What to do: Reproduce every line of the material, exactly as given.

Records provided:
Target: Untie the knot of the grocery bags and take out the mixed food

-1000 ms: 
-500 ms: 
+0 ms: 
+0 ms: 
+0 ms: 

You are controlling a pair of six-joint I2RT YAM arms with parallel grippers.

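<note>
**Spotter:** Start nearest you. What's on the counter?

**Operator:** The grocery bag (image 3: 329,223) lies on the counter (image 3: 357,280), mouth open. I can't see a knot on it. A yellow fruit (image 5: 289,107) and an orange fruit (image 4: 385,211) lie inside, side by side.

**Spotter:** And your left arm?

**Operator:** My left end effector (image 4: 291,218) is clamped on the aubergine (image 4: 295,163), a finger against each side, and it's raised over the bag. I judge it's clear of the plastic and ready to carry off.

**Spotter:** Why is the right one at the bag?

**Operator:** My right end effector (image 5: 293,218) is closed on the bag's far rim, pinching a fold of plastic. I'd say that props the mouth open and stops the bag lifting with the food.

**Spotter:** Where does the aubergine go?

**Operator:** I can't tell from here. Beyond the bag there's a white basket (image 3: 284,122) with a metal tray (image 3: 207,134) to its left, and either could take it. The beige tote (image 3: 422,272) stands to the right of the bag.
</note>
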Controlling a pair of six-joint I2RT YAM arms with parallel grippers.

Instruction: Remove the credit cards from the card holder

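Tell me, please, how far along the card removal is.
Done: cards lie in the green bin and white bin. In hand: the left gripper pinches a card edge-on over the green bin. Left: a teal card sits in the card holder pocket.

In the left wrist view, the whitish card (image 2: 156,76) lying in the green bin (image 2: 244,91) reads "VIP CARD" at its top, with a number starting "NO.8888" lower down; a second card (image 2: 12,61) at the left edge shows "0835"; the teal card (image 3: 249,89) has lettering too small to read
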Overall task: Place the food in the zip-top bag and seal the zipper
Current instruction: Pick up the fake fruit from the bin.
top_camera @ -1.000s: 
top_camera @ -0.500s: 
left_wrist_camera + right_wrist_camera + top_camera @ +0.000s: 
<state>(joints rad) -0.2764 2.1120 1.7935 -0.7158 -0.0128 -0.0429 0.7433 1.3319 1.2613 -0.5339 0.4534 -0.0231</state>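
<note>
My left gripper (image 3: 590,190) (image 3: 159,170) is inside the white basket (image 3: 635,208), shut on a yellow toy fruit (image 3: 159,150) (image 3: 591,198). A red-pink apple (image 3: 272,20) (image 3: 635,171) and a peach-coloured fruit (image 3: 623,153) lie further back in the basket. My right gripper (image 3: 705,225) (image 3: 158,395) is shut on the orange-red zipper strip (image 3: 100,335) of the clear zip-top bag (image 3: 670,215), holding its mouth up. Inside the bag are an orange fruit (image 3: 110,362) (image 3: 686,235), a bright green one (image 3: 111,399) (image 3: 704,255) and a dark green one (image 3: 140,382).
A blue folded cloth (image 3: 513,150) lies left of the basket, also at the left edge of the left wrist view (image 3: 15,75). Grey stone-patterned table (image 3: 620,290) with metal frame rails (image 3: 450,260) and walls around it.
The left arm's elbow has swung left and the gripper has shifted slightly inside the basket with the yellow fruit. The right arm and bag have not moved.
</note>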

The answer:
Target: Untie the knot of the grocery bags and take out the mixed food

-1000 ms: 
-500 ms: 
+0 ms: 
+0 ms: 
+0 ms: 

You are controlling a pair of six-joint I2RT YAM arms with parallel grippers.

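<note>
**Spotter:** Start nearest you. What's on the counter?

**Operator:** The grocery bag (image 3: 329,223) lies on the counter (image 3: 357,280), mouth open. I can't see a knot on it. A yellow fruit (image 5: 289,107) and an orange fruit (image 4: 385,211) lie inside, side by side.

**Spotter:** And your left arm?

**Operator:** My left end effector (image 4: 291,218) is clamped on the aubergine (image 4: 295,163), a finger against each side, and it's raised over the bag. I judge it's clear of the plastic and ready to carry off.

**Spotter:** Why is the right one at the bag?

**Operator:** My right end effector (image 5: 293,218) is closed on the bag's far rim, pinching a fold of plastic. I'd say that props the mouth open and stops the bag lifting with the food.

**Spotter:** Where does the aubergine go?

**Operator:** I can't tell from here. Beyond the bag there's a white basket (image 3: 284,122) with a metal tray (image 3: 207,134) to its left, and either could take it. The beige tote (image 3: 422,272) stands to the right of the bag.
</note>
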Controlling a pair of six-joint I2RT YAM arms with parallel grippers.

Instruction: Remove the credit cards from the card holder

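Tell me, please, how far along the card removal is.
Done: cards lie in the green bin and white bin. In hand: the left gripper pinches a card edge-on over the green bin. Left: a teal card sits in the card holder pocket.

In the left wrist view, the whitish card (image 2: 156,76) lying in the green bin (image 2: 244,91) reads "VIP CARD" at its top, with a number starting "NO.8888" lower down; a second card (image 2: 12,61) at the left edge shows "0835"; the teal card (image 3: 249,89) has lettering too small to read
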Overall task: Place the food in the zip-top bag and seal the zipper
Current instruction: Pick up the fake fruit from the bin.
top_camera @ -1.000s: 
top_camera @ -0.500s: 
left_wrist_camera + right_wrist_camera + top_camera @ +0.000s: 
<state>(joints rad) -0.2764 2.1120 1.7935 -0.7158 -0.0128 -0.0429 0.7433 1.3319 1.2613 -0.5339 0.4534 -0.0231</state>
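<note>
My left gripper (image 3: 590,190) (image 3: 159,170) is inside the white basket (image 3: 635,208), shut on a yellow toy fruit (image 3: 159,150) (image 3: 591,198). A red-pink apple (image 3: 272,20) (image 3: 635,171) and a peach-coloured fruit (image 3: 623,153) lie further back in the basket. My right gripper (image 3: 705,225) (image 3: 158,395) is shut on the orange-red zipper strip (image 3: 100,335) of the clear zip-top bag (image 3: 670,215), holding its mouth up. Inside the bag are an orange fruit (image 3: 110,362) (image 3: 686,235), a bright green one (image 3: 111,399) (image 3: 704,255) and a dark green one (image 3: 140,382).
A blue folded cloth (image 3: 513,150) lies left of the basket, also at the left edge of the left wrist view (image 3: 15,75). Grey stone-patterned table (image 3: 620,290) with metal frame rails (image 3: 450,260) and walls around it.
The left arm's elbow has swung left and the gripper has shifted slightly inside the basket with the yellow fruit. The right arm and bag have not moved.
</note>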

That completes the answer to this exercise.